▶ _Action item_
Looking at the listing, state how many of its lines contain the string "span". Write only the number.

▶ _Excerpted records_
——————————
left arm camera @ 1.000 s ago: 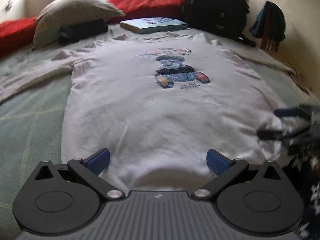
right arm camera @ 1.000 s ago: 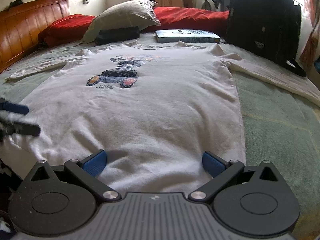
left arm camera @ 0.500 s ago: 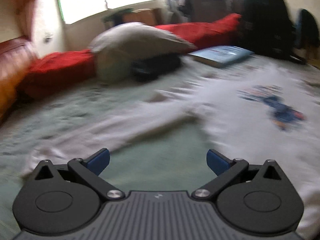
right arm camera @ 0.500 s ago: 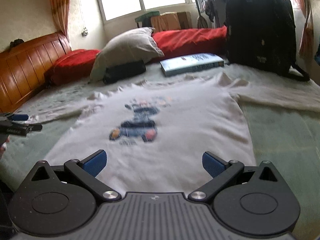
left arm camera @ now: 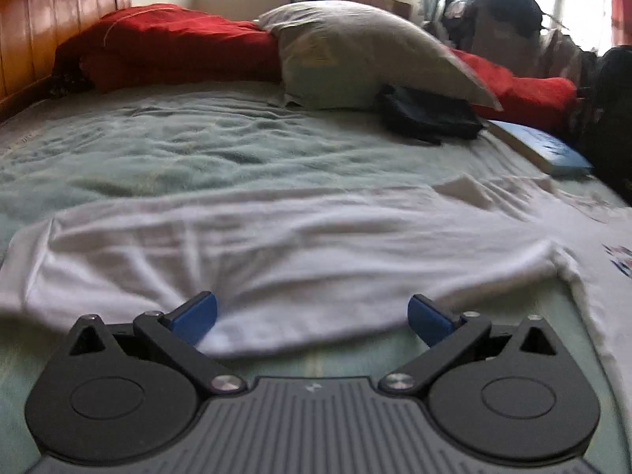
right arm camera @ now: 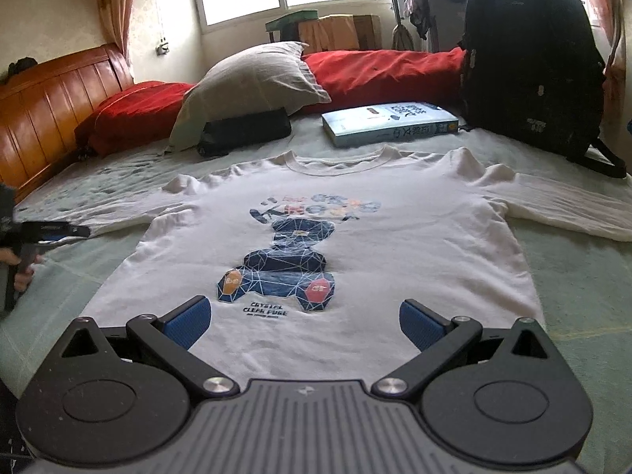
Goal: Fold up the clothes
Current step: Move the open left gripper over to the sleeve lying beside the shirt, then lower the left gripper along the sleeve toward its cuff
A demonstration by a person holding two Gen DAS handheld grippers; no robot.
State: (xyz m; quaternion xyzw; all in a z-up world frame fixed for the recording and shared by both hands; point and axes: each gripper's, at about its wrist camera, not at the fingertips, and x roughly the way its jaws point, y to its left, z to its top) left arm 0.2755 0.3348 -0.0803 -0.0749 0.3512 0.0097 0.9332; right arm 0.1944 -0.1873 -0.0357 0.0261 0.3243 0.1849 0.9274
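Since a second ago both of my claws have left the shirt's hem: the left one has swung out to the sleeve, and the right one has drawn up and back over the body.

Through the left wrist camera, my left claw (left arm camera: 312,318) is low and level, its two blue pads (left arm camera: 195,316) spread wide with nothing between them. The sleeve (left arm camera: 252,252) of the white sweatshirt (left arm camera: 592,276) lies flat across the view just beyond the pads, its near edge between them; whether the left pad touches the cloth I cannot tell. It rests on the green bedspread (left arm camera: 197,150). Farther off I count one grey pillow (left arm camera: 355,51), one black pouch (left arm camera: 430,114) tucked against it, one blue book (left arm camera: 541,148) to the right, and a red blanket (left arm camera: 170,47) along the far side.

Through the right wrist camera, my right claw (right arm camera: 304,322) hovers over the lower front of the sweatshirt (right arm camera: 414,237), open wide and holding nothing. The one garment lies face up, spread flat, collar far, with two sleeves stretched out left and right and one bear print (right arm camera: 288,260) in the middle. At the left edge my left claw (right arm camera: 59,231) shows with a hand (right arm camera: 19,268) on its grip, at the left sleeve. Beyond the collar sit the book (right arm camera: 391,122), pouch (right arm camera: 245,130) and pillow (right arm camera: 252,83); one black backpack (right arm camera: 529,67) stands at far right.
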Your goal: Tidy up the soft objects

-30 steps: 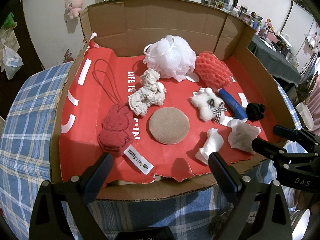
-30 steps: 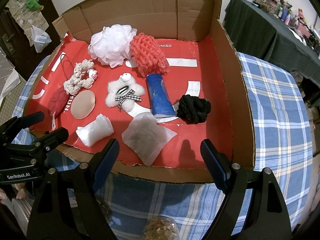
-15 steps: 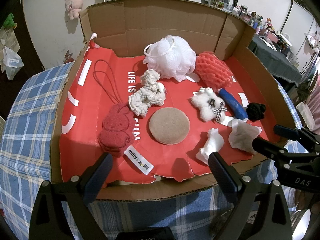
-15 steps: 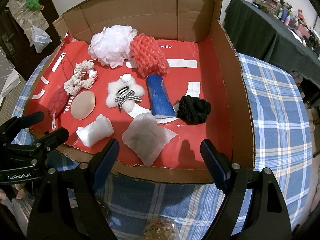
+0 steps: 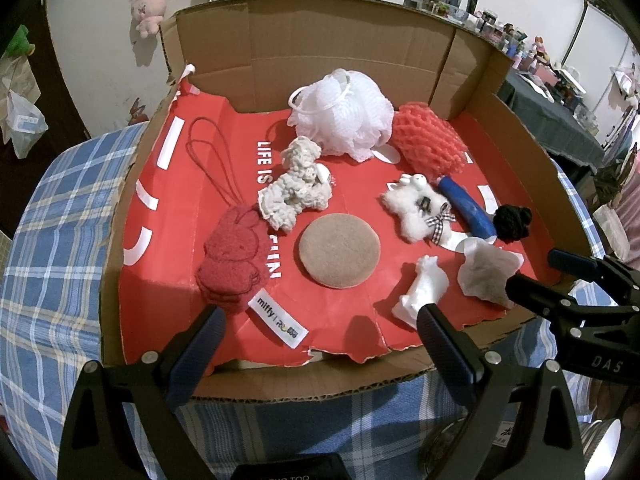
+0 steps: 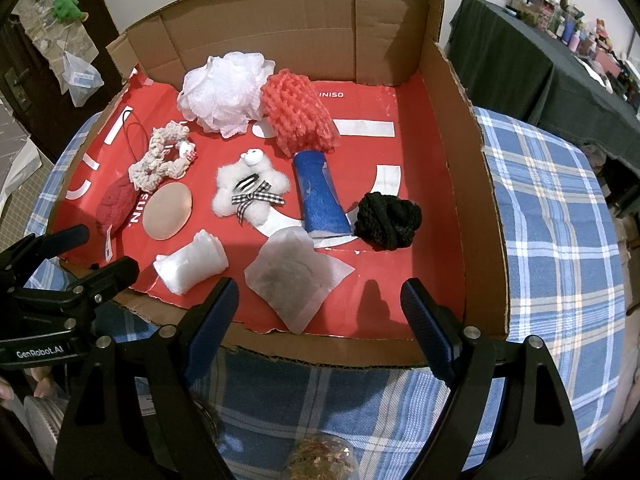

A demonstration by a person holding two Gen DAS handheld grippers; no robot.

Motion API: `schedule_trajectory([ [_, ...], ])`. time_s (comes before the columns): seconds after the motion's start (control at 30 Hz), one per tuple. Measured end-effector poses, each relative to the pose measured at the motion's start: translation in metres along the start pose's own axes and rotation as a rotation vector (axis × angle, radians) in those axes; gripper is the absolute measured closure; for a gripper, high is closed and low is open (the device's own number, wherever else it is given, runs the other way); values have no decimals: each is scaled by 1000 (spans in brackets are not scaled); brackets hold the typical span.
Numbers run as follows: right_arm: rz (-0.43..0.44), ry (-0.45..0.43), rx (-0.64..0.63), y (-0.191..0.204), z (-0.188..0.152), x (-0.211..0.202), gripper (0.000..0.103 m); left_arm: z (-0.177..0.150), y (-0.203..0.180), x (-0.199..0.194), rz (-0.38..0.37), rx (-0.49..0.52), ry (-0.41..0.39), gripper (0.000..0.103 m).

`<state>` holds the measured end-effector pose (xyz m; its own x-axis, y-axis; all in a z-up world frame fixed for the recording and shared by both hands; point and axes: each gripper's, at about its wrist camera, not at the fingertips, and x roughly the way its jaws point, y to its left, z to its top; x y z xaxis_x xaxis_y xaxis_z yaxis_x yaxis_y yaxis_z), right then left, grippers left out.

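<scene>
Both tongs wide open, empty, hovering before the near torn rim of the shallow brown cardboard tray (image 6: 448,160): left gripper (image 5: 320,344), right gripper (image 6: 320,304). Bare red liner straight ahead of the right tips, up to the tall right wall. Blue foam cylinder (image 6: 320,196) ahead, long axis running away toward the coral mesh sponge (image 6: 298,114). White gauzy pouch (image 6: 296,276) nearest. Black knit ball (image 6: 390,220) right of the cylinder. Bottom of both views cut off by the tong frames.
</scene>
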<state>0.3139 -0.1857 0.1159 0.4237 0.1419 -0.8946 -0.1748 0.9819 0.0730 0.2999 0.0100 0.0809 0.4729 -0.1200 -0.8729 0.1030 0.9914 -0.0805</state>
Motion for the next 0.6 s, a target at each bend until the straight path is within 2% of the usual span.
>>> schedule_trajectory([
  [0.13, -9, -19, -9, 3, 0, -5, 20, -1, 3, -8, 14, -14, -26, 5],
  [0.27, -15, -63, 0, 2, -1, -22, 20, -2, 5, -27, -4, -31, -63, 5],
  [0.47, -41, -176, -16, 8, -11, -72, 20, -14, 2, -79, -4, -24, -182, 0],
  [0.6, -57, -271, -46, 18, -33, -109, 20, -36, -3, -113, -18, -10, -263, 0],
])
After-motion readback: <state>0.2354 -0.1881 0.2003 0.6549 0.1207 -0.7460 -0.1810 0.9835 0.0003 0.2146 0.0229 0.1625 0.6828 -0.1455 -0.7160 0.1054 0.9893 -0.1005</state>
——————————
▶ _Completed task_
2